Esta exposição, que reúne trabalhos do guineense Abdel Queta Tavares, da macaense Ann Hoi, do cabo-verdiano Fidel Évora, dos portugueses Estúdio Pedrita e Ricardo Gritto, dos timorenses Tony Amaral e Xisto Soares, do chinês Zhang Dali e do artista de Hong Kong Yiu Chi Leung, estará patente no Edifício do Antigo Tribunal.

Trabalhos fortes que se interligam

Na terceira exposição, ‘Da Linguagem à Viagem’ passa-se “à interação – entre mim e alguém preciso de linguagem –, com uma dupla de artistas (o brasileiro Marcelo Cidade e o angolano Yonamine) a refletir sobre esse conceito”.
Na quarta exposição, que estará patente na Galeria de Exposições Temporárias do IACM, dá-se o ‘Choque Cultural’, que “pode acontecer nas trocas e nas viagens, por diferenças culturais”.
Aqui será possível apreciar-se obras do moçambicano Gonçalo Mabunda, dos angolanos Kiluanji Kia Henda e Nástio e do português Miguel Januário.
“Depois disso passamos à ‘Globalização’ (patente nas Casas de Taipa), o conceito mais abrangente que surgiu de todas as interações entre os diferentes países”, contou Pauline Foessel. Aqui estarão expostos trabalhos do brasileiro Guilherme Gafi e da portuguesa Wasted Rita.
A sexta e última exposição, patente nas Oficinais Navais n.º1 – Centro de Arte Contemporânea, foi batizada com o nome da mostra. ‘Alter Ego’ e é uma exposição individual do luso-angolano Francisco Vidal.

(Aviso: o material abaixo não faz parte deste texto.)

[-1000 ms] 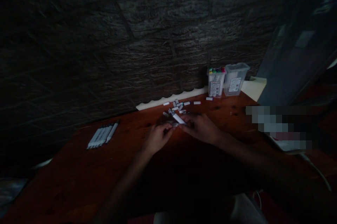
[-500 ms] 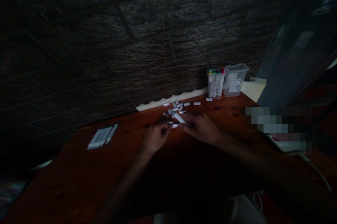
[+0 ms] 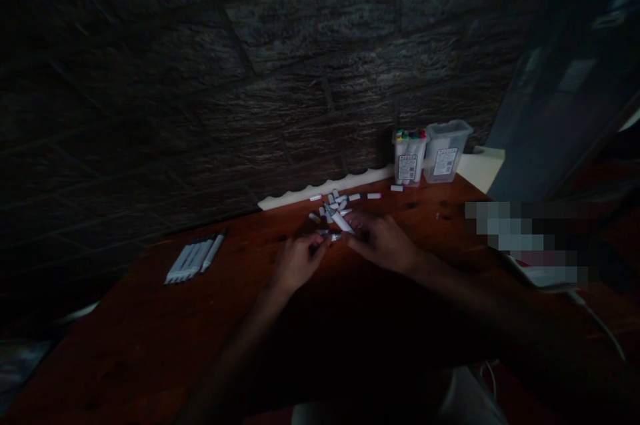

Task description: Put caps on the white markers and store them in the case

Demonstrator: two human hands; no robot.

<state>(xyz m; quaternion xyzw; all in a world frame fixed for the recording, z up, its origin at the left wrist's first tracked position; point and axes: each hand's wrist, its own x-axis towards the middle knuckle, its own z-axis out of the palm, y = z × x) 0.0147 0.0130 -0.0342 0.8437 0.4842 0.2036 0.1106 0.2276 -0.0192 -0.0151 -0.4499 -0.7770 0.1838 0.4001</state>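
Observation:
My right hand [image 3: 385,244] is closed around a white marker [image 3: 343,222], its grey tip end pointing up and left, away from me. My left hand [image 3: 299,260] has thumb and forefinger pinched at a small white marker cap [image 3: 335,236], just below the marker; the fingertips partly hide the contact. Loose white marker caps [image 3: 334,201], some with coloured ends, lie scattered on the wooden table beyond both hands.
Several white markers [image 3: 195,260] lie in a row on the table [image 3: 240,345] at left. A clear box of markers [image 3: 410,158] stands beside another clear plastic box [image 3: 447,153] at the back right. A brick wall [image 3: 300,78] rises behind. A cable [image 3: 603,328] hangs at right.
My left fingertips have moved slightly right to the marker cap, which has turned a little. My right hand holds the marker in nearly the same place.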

Além das seis exposições dentro de portas, haverá uma intervenção de arte urbana, “transportando os temas explorados no espaço museológico para a esfera pública”, da autoria do português Add Fuel.
Os curadores, segundo Alexandre Farto, tentaram “reunir um conjunto de trabalhos fortes e que se interligassem uns com outros, porque também é uma oportunidade única de mostrar o trabalho destes artistas em Macau, que é uma porta de entrada para a China e para a Ásia em geral”.

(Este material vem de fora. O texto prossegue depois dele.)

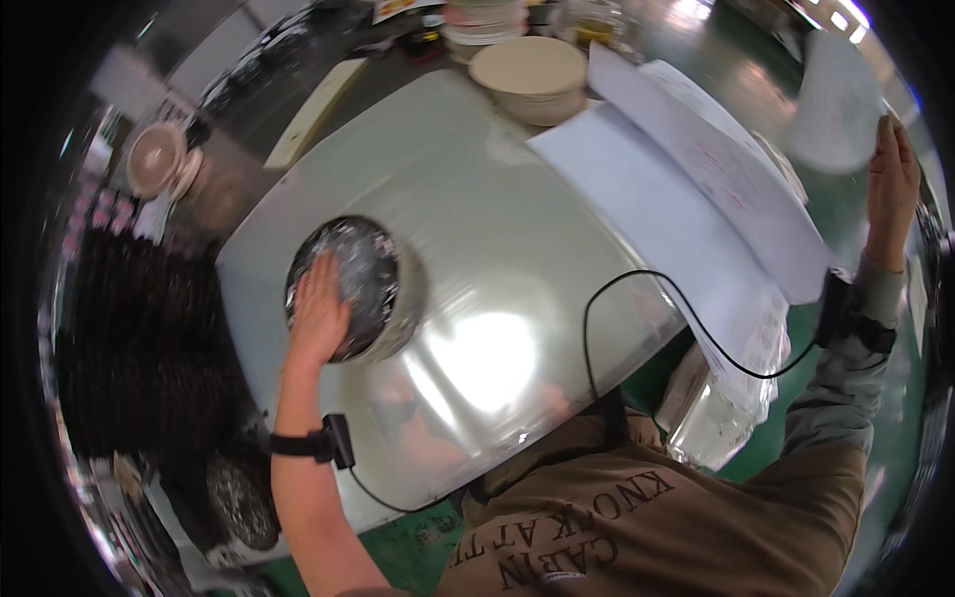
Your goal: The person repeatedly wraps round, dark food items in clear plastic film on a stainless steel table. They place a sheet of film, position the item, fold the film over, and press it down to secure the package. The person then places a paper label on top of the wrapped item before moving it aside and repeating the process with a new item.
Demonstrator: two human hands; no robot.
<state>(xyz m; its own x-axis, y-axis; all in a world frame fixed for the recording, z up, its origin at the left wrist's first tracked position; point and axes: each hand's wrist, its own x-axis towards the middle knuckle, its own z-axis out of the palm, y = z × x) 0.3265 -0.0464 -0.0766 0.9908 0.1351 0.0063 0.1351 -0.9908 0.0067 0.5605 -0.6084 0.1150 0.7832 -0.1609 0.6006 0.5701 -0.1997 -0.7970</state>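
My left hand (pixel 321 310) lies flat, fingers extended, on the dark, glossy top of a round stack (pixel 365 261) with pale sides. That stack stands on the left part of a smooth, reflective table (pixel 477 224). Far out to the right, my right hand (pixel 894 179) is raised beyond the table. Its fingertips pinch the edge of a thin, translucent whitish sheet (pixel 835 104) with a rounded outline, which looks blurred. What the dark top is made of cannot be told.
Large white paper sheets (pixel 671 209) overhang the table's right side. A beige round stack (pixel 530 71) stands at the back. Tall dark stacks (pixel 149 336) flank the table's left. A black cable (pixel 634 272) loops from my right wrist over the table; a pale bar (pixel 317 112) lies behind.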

“Criar e ganhar espaço para que estes artistas tenham visibilidade”, acrescentou.
As seis exposições ficam patentes até 09 de setembro.

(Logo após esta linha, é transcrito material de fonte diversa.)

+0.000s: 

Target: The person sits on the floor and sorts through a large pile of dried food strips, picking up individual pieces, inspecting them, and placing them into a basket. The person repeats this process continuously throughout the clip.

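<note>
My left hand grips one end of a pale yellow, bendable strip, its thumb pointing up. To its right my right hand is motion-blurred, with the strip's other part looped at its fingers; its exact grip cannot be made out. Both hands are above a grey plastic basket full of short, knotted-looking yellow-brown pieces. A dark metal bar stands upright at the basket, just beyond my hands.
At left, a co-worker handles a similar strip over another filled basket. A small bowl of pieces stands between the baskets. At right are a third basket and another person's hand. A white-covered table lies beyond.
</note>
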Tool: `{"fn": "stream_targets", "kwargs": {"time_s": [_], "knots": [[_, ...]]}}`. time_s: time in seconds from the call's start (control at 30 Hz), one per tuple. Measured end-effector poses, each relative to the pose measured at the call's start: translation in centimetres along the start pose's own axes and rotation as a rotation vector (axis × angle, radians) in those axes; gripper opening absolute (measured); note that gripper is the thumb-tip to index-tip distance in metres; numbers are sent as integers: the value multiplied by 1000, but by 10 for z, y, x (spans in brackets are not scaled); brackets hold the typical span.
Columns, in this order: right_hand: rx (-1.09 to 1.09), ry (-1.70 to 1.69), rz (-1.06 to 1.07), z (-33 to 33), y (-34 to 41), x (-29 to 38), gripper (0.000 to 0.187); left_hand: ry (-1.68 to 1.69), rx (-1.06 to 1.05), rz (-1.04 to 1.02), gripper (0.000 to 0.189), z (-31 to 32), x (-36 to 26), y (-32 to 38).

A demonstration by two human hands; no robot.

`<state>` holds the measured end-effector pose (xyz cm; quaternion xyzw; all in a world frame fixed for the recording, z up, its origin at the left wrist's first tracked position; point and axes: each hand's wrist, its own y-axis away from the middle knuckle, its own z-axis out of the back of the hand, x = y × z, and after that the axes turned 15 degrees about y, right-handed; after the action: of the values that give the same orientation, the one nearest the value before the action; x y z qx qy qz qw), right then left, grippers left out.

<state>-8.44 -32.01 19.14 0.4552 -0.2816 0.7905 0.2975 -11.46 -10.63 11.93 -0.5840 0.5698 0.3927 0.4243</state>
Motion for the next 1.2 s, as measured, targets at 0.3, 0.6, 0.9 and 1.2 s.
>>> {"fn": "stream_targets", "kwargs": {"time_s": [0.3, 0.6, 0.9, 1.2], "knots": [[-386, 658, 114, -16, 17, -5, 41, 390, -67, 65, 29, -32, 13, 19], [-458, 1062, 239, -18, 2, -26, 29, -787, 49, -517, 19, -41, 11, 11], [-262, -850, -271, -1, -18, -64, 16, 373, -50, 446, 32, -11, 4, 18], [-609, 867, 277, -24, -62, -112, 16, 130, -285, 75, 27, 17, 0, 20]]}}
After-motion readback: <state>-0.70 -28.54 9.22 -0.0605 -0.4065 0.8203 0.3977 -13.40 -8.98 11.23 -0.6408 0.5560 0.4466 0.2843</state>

A mostra ‘Alter Ego’ faz parte da Exposição Anual de Artes entre a China e os Países de Língua Portuguesa, integrada no Encontro em Macau – Festival de Artes e Cultura entre a China e os Países de Língua Portuguesa, organizado pelo Instituto Cultural do Governo da Região Administrativa Especial de Macau.